In the short term, relaxed chickens are healthier and more productive. Navara says there's a growing consumer demand for breast and thighs from "happier chickens."

"Many people perceive bird's stress through the lens of what they would find stressful," Navara said. "Birds don't assess stress the same way that humans do."

Free-range life might seem like a better life to shoppers, but for chickens—who have a tendency toward cannibalism and fight over resources—free-range life actually may be more stressful. Scientists just don't know yet, Navara said.
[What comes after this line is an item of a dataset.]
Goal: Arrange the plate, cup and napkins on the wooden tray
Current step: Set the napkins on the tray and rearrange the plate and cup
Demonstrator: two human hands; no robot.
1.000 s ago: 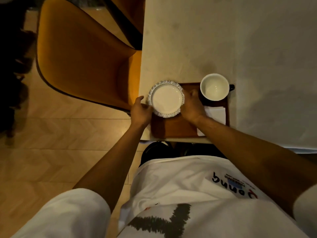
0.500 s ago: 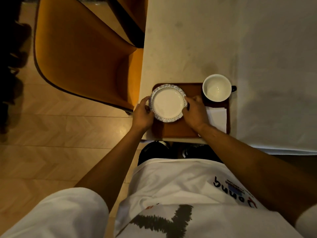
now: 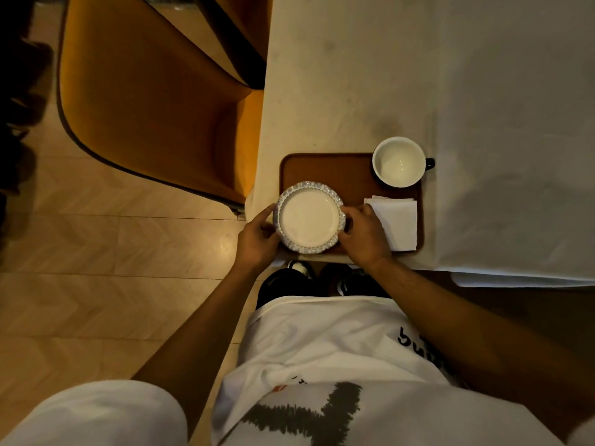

Currently, Navara is working with chickens and finches to test a range of enrichment tools like nesting boxes and shiny bird toys to see what helps the birds relax.

Navara didn't set out to make chickens more comfortable. She studied biology as an undergraduate and graduate student at Pennsylvania State University and Auburn University, respectively. She went on to pursue postdoctoral studies in neuroscience at the Ohio State University.

Studying chickens gives endocrinologists like Navara and geneticists a good model for research, since they are easy to keep and reproduce quickly.

"We do basic research in a chicken model, but so much of this research can be used to understand other animals or how these issues affect human health," she said.

For instance, Navara's earlier research focused on how climate and seasonal changes correlate to different ratios of male and female offspring for many types of organisms, including humans.

She's extended this sex ratio research further into chickens—where poultry producers are interested in finding out what type of diet would induce hens to produce more female chicks. Diet and stress affect the hormone levels in child-bearing females and can affect the sex and health of the offspring.

For instance, researchers have found that parrots in the wild produce more male offspring when food is plentiful. The physiological mechanism that contributes to that kind of phenomenon is what Navara is trying to decipher through her work with chickens.

When she's not delving into the inner lives of chickens, Navara teaches undergraduate courses in avian biology and supports teams of undergraduate and high school research assistants who work in the poultry science department each year.

"We are devoted to bringing both high school students and undergraduate students into the lab," she said.

"I think that's vitally important because you can't understand science until you experience it firsthand."

Merritt Melancon, a public relations manager for the UGA Terry College of Business, previously served as a public relations coordinator for the UGA College of Agricultural and Environmental Sciences and UGA Extension.